**Your assignment**
Starting at the line with "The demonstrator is", retype every line through the end of the listing exactly as written, and nothing before it.

**Supplied data**
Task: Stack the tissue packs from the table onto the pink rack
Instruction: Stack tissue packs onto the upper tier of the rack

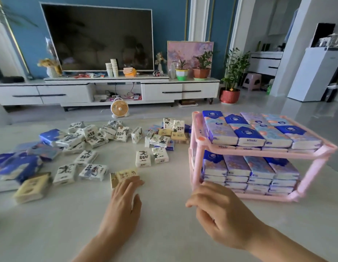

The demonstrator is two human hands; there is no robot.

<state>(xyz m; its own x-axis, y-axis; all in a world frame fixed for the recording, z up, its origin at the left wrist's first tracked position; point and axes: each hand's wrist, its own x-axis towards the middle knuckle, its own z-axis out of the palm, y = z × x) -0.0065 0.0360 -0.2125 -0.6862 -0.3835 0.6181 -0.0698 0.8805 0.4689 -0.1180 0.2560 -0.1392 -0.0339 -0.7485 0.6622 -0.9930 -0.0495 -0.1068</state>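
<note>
The person's left hand (124, 197) is reaching forward over the pale bench (164, 227), and its fingers (135, 183) are lying straight and close together on top of a beige tissue pack (123, 175) that is resting flat on the bench. The thumb is lying alongside, not curling round the pack.

The right hand (217, 210) is hovering just beside the near left corner of the pink rack (312, 173). Its fingers are curling loosely and holding nothing. One fingertip is sitting right at the rack's lower corner, though it is not possible to tell whether it is touching.

The rack is standing on the right side of the bench, and both of its tiers are carrying neat rows of blue and purple tissue packs (247, 136), several layers deep on the lower tier.

Loose packs are lying scattered across the left and middle of the bench: white ones with dark print (143, 157), further beige ones (30, 188), and blue ones (51, 136) towards the left edge.

Beyond the bench, a small fan (119, 108) is standing on the floor in front of a white television cabinet (162, 91).
</note>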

**Task output**
The demonstrator is two human hands; there is no robot.

<state>(xyz m; its own x-axis, y-axis; all in a world frame fixed for the recording, z up, its origin at the left wrist's first tracked position; point and axes: each hand's wrist, its own x-axis towards the middle knuckle, its own z-axis out of the palm, y = z × x) -0.0065 0.0360 -0.2125 -0.6862 -0.3835 0.6181 -0.0698 0.8805 0.4689 -0.1180 0.2560 -0.1392 -0.0339 -0.7485 0.6622 -0.9930 -0.0495 -0.1068</state>
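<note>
The person's left hand (124, 197) is reaching forward over the pale bench (164, 227), and its fingers (135, 183) are lying straight and close together on top of a beige tissue pack (123, 175) that is resting flat on the bench. The thumb is lying alongside, not curling round the pack.

The right hand (217, 210) is hovering just beside the near left corner of the pink rack (312, 173). Its fingers are curling loosely and holding nothing. One fingertip is sitting right at the rack's lower corner, though it is not possible to tell whether it is touching.

The rack is standing on the right side of the bench, and both of its tiers are carrying neat rows of blue and purple tissue packs (247, 136), several layers deep on the lower tier.

Loose packs are lying scattered across the left and middle of the bench: white ones with dark print (143, 157), further beige ones (30, 188), and blue ones (51, 136) towards the left edge.

Beyond the bench, a small fan (119, 108) is standing on the floor in front of a white television cabinet (162, 91).
</note>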

No more work is needed on this exercise.